Intalco Workers Vote to Strike at
by Dave Gallagher
Workers at Alcoa's Intalco Works rejected the company's final contract offer and have voted to strike, but a walkout was not taking place as of late Friday night, Oct. 14.
In a vote that was counted late Friday, employees at the aluminum smelter west of Ferndale rejected the company's latest contract proposal, with 78 percent authorizing a strike, according to the union's website.
In a late development, the union decided to hold off on walking out and said the company has agreed not to lock the workers out of the facility. This agreement is in place as long as progress is being made on a new contract, said Glenn Farmer, a business representative for the union.
"This is a good thing," Farmer said of agreement to continue contract talks. As of late Friday night he was telling workers to continue going to shifts as normal, and that the terms of the expired contract were still in place during this negotiation.
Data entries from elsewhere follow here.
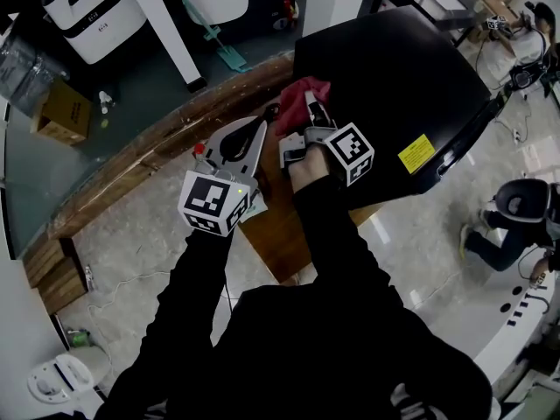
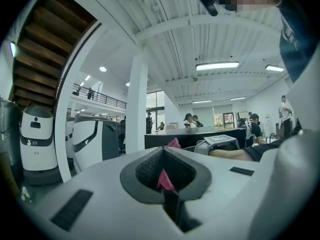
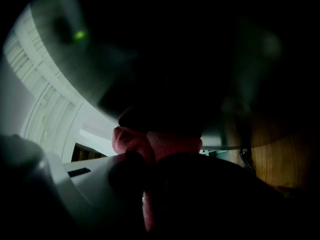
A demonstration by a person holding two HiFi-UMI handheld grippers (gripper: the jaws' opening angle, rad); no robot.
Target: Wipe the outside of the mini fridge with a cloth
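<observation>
The black mini fridge (image 1: 394,77) stands on a wooden counter (image 1: 157,147) at the upper right of the head view. My right gripper (image 1: 311,114) is shut on a pink-red cloth (image 1: 302,94) and holds it against the fridge's near left corner. In the right gripper view the bunched cloth (image 3: 157,141) sits between the jaws, up against the dark fridge wall (image 3: 175,59). My left gripper (image 1: 262,122) hovers just left of the cloth, jaws shut and tips together. In the left gripper view a pink sliver (image 2: 165,180) shows in the hollow behind the shut tips (image 2: 162,151).
White service robots (image 1: 87,11) and a white pillar (image 1: 166,24) stand beyond the counter, with a green mop (image 1: 219,46) and a cardboard box (image 1: 61,112) on the floor. A person (image 1: 516,221) crouches at the right. Cables run across the floor below.
</observation>
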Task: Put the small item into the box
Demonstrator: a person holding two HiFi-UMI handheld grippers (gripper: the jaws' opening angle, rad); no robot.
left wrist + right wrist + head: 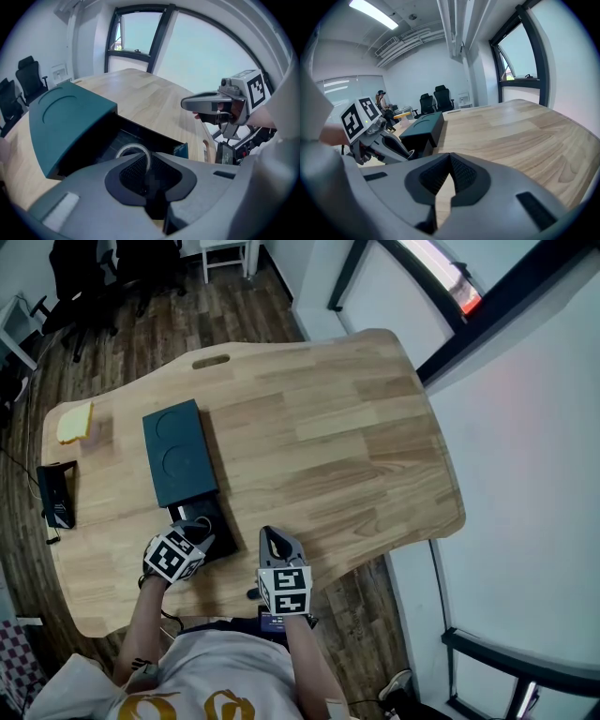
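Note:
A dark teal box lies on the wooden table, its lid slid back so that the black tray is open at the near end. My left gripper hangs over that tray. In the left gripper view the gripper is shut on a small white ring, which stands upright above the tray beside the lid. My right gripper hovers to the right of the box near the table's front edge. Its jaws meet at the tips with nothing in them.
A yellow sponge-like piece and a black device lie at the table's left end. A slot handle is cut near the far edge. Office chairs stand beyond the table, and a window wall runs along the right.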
Negotiations between the company and the International Association of Machinists and Aerospace Workers began in August, with one other contract offer from the company being rejected by the workers. The contract expired at midnight Friday.
At press time officials at Intalco had not announced what would happen if the union did strike, but it is expected that some sort of work stoppage would take place. Check TheBellinghamHerald.com for updates.
"It's been our goal to come out with a contract that is not only fair to employees, but ensures the facility can keep operating," said Josh Wilund, a spokesman for the company, prior to the vote results.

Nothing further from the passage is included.